Metade dos países do mundo, mesmo aqueles mais antigos e vene­rá­veis, acordou no dia seguinte debaixo de um novo estigma e de uma ines­pe­rada ina­de­qua­ção, a do sub­de­sen­vol­vi­mento. Wolfgang Sachs:
“O imperativo de desenvolvimento de Truman queria dizer que as sociedades do terceiro mundo deixavam de ser vistas como possibilidades únicas, vivas e diversificadas de arranjos humanos, e passavam a ser encaixadas numa única ‘trilha de progresso’, sendo julgadas mais ou menos avançadas a partir do critério das nações industriais do ocidente.”

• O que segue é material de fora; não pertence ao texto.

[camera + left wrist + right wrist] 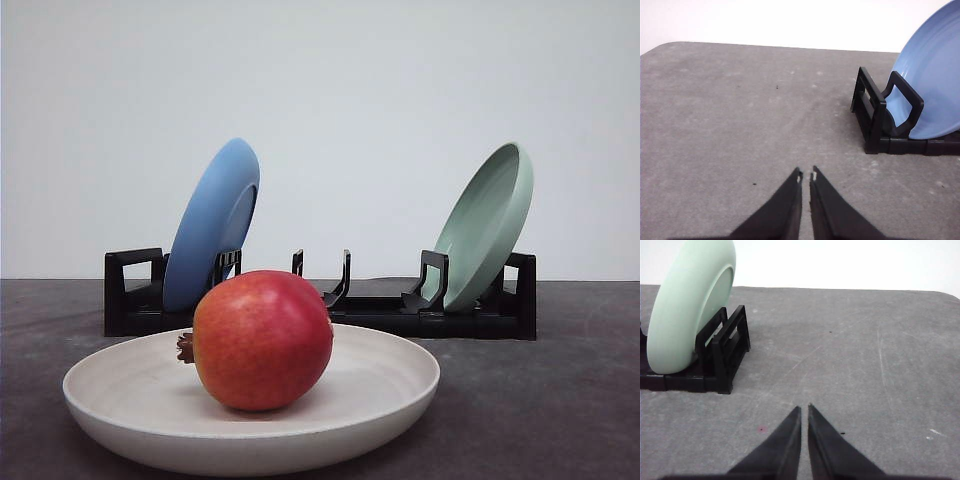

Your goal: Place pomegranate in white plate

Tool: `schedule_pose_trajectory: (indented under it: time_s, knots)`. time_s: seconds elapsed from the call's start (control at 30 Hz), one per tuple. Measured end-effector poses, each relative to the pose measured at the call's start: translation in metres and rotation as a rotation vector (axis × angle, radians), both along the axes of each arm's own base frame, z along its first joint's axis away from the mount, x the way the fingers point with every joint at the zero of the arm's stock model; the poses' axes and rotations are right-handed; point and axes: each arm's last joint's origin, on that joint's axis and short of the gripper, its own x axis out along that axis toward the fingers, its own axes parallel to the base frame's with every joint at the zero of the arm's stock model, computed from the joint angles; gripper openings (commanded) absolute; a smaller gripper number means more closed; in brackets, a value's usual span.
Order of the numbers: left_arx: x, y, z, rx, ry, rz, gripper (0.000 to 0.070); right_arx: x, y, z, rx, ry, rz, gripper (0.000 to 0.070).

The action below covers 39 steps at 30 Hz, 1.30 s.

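Note:
The pomegranate [262,340], red with an orange blush and a brown crown nub on its left, rests inside the white plate [400,385] at the near middle of the table. No gripper touches either one. My left gripper [806,175] hovers shut over bare grey table, with nothing between its fingertips and the rack's left end off to one side. My right gripper [804,408] is likewise shut and empty above bare table, near the rack's right end.
A black dish rack [380,312] stands behind the white plate. A blue plate [212,222] leans in its left slots and a pale green plate [487,222] in its right slots. Grey table stretches around both grippers.

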Motion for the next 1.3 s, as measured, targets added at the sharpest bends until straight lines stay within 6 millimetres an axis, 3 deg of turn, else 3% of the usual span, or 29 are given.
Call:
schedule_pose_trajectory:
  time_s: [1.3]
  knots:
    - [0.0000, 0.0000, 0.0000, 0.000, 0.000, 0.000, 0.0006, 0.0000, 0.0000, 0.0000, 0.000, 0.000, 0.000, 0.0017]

E esses critérios, como não ignoramos eu e você e como não ignora a esquerda petista, são indus­tri­a­lismo e mate­ri­a­lismo. O mundo de infinitos destinos, vari­e­da­des e matizes foi reduzido ofi­ci­al­mente ao mercado. Ilu­mi­na­dos retro­a­ti­va­mente por vinte minutos de Truman, enten­de­mos ainda hoje que a mais elevada aspiração para uma nação é chegar a ser os Estados Unidos.

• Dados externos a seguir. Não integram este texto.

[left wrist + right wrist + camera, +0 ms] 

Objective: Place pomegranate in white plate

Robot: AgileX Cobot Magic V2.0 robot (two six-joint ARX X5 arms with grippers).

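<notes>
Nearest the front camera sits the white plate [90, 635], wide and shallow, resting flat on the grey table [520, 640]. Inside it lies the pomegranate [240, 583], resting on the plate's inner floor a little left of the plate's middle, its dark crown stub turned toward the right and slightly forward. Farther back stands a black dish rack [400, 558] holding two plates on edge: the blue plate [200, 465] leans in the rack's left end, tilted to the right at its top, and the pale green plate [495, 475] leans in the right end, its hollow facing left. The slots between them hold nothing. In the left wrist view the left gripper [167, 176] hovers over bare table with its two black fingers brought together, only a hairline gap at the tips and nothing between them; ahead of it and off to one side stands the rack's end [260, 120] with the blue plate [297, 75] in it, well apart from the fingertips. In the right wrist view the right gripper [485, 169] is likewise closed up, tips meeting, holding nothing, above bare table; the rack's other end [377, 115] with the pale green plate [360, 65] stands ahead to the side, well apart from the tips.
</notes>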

A maldição da abun­dân­cia está sobre nós: mesmo quando um governo bra­si­leiro rouba muito (se você está entre os que acreditam que o PT rouba mais do que os outros) restam em cir­cu­la­ção tantos recursos dis­po­ní­veis que permanece impos­sí­vel domar o frenesi do nosso cres­ci­mento. Este é um dos motivos pelos quais não estou inte­res­sado em comparar o desem­pe­nho de Fernando Henrique ao dos petistas que o sucederam. A fila já andou e oPT deixou de ser inte­res­sante ou relevante; o que quero é gente que entenda que conter o cres­ci­mento não equivale a perder em justiça, mas pre­ci­sa­mente o contrário.
O Brasil precisa ser ainda colo­ni­zado, e restam entre nós pouquís­si­mos índios e europeus que nos ensinem a viver.